■ Work instruction ■
Search the records for the word "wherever". Copy every line where it appears.
--- START ---
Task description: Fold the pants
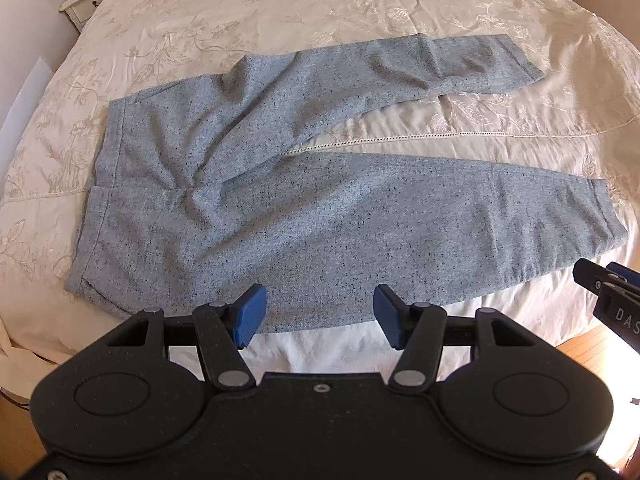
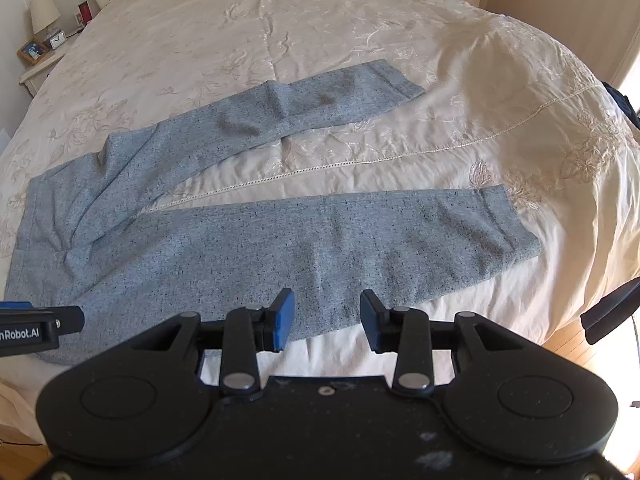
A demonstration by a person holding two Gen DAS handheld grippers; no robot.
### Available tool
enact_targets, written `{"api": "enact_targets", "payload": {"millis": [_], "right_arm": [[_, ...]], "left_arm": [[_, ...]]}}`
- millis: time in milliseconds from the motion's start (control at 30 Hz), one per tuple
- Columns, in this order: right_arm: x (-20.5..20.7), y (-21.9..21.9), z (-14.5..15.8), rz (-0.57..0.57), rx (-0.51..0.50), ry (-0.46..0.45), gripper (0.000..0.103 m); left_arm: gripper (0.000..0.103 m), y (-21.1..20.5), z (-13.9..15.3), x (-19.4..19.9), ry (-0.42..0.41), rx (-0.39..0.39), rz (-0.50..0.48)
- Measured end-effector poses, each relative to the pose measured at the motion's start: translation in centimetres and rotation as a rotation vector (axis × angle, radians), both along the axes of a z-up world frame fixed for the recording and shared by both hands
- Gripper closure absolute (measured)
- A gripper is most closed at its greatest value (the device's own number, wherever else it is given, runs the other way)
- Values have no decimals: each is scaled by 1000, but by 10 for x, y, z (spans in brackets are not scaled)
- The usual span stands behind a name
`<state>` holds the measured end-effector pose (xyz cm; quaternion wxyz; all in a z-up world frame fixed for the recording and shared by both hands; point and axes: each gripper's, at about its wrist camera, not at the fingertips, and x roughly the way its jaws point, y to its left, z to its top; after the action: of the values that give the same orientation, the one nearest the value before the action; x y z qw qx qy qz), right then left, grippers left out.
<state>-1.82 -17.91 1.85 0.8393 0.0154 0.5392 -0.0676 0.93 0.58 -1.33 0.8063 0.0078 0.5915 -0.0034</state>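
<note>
Grey speckled pants (image 1: 248, 208) lie flat on a cream bedspread, waistband to the left, the two legs spread apart towards the right. In the right wrist view the same pants (image 2: 248, 248) show both cuffs at the right. My left gripper (image 1: 318, 316) hovers open above the near edge of the near leg, close to the hip, with nothing between its blue pads. My right gripper (image 2: 326, 322) is open too, above the near edge of the same leg further along. Each gripper's tip shows at the edge of the other's view.
The bedspread (image 2: 360, 32) stretches far beyond the pants. A bedside table (image 2: 44, 60) with a lamp, a clock and a picture frame stands at the far left. Wooden floor (image 2: 580, 356) shows past the near right bed edge. A dark object (image 2: 624, 104) lies at the right edge.
</note>
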Motion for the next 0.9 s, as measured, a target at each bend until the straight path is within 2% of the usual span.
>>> {"api": "enact_targets", "payload": {"millis": [600,900], "right_arm": [[0,4,-1,13,8,7,64],[7,5,-1,40,11,10,64]], "left_arm": [[41,5,1,5,6,-5,6],[41,11,8,11,-52,18,46]]}}
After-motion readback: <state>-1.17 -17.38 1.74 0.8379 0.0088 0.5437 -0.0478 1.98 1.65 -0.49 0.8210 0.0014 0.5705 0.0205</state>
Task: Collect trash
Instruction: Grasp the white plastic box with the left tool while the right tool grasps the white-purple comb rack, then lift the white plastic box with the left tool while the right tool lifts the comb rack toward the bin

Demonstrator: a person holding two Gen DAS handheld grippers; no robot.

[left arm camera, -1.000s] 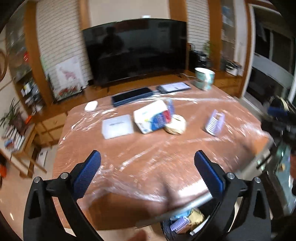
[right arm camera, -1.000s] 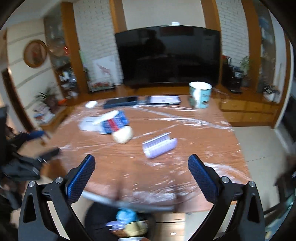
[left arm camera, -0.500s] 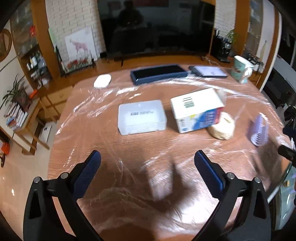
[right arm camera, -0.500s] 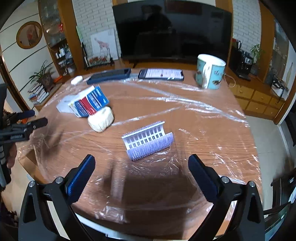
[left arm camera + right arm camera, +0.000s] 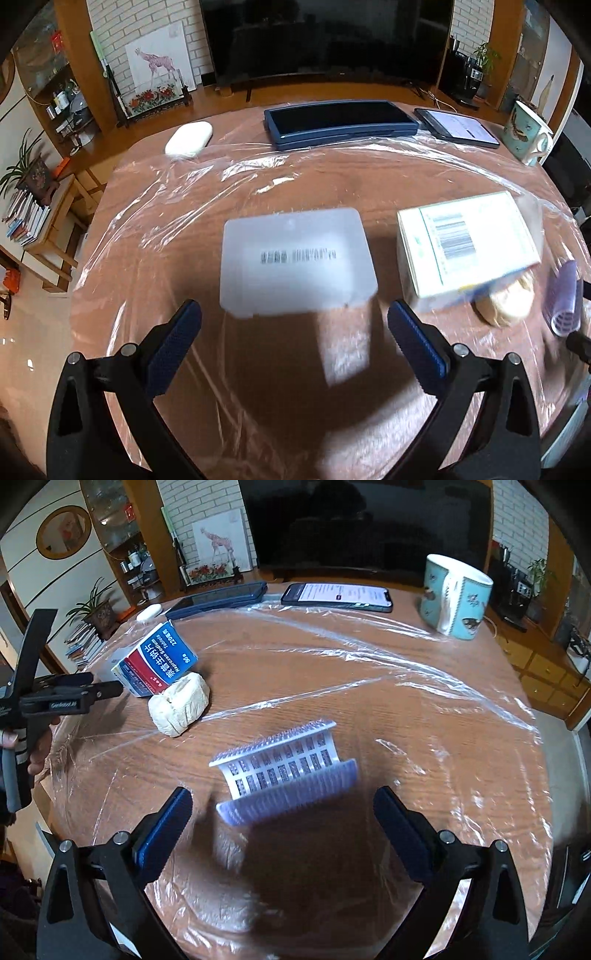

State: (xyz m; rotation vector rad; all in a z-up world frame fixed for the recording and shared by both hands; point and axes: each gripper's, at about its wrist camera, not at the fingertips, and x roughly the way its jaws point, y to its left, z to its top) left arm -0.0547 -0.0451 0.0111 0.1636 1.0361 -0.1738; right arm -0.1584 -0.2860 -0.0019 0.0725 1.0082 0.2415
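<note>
My left gripper [image 5: 295, 328] is open and empty, hovering just short of a flat translucent white plastic box [image 5: 295, 260] on the wooden table. A white medicine carton [image 5: 467, 247] lies to its right, blue and red in the right wrist view [image 5: 155, 664]. A crumpled white paper wad [image 5: 180, 704] rests against the carton. My right gripper [image 5: 282, 819] is open and empty, just short of a curved purple and white spiked plastic piece [image 5: 284, 771]. The left gripper also shows at the left edge of the right wrist view [image 5: 66, 696].
Clear plastic film [image 5: 369, 657] covers the table. At the far edge lie a white oval case [image 5: 188, 138], a dark blue tablet case [image 5: 340, 122] and a lit phone [image 5: 336, 596]. A teal mug [image 5: 456, 596] stands at the far right. A TV is behind.
Both grippers have moved forward and down over the table, off the bin of trash at the near edge. The white box and the purple piece are now close in front of them.
</note>
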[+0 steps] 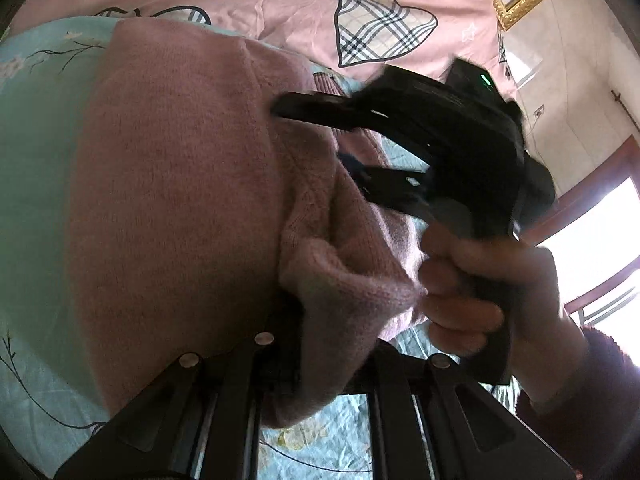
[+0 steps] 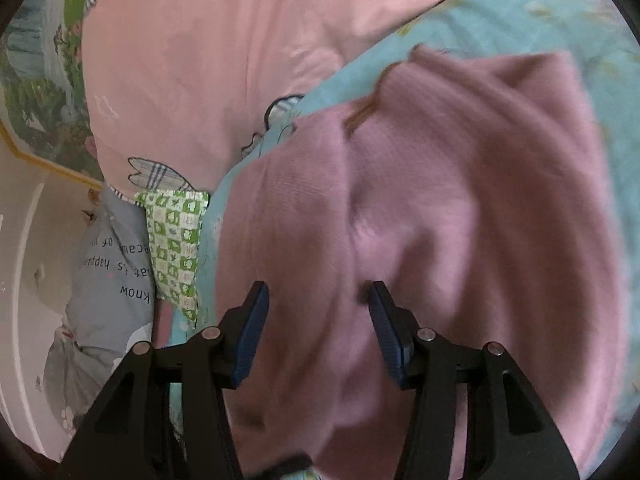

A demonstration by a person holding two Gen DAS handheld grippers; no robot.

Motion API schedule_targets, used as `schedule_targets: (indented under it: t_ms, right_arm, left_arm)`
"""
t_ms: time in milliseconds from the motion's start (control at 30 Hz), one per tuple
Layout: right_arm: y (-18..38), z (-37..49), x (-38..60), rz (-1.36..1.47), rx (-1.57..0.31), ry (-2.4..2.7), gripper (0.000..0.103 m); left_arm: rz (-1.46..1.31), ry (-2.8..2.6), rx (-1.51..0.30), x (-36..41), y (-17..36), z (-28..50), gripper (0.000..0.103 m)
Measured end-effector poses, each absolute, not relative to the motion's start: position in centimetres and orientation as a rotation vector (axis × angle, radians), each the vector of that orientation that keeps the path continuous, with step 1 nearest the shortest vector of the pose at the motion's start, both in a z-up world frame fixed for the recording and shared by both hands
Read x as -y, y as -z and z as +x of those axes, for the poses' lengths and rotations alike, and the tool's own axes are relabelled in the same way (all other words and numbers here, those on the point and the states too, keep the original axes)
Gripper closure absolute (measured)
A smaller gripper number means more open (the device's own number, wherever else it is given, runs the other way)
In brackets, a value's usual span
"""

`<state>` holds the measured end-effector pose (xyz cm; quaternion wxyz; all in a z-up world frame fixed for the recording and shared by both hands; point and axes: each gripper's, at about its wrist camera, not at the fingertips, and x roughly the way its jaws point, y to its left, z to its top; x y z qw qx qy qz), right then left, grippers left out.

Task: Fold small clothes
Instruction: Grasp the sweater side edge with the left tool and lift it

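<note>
Right wrist view is showing the right hand-held gripper (image 2: 316, 332) standing apart astride the pink sweater (image 2: 460, 240); the left hand-held gripper (image 1: 280, 364) is clamping its edge, nearer.

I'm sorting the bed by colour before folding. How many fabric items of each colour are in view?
Pink: 2, the sweater and the pink quilt
Light blue: 1, the floral sheet
Green checked: 1, the cloth
Grey: 1, the printed pillow
Total: 5

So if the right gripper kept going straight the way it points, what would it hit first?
Most likely the pink sweater: the right gripper has its jaws open with knit fabric filling the gap right ahead. Depth is unclear, so contact may already be close.
</note>
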<state>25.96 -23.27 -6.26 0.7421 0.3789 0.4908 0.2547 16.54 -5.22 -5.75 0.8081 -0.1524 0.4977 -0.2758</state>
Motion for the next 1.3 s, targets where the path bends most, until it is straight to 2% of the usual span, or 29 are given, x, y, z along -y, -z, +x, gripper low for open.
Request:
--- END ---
■ Written response ■
- A gripper is most closed at its greatest value (the device's own number, wherever else it is given, runs the other way)
A smaller gripper number means more open (the device's own number, wherever else it is given, runs the other way)

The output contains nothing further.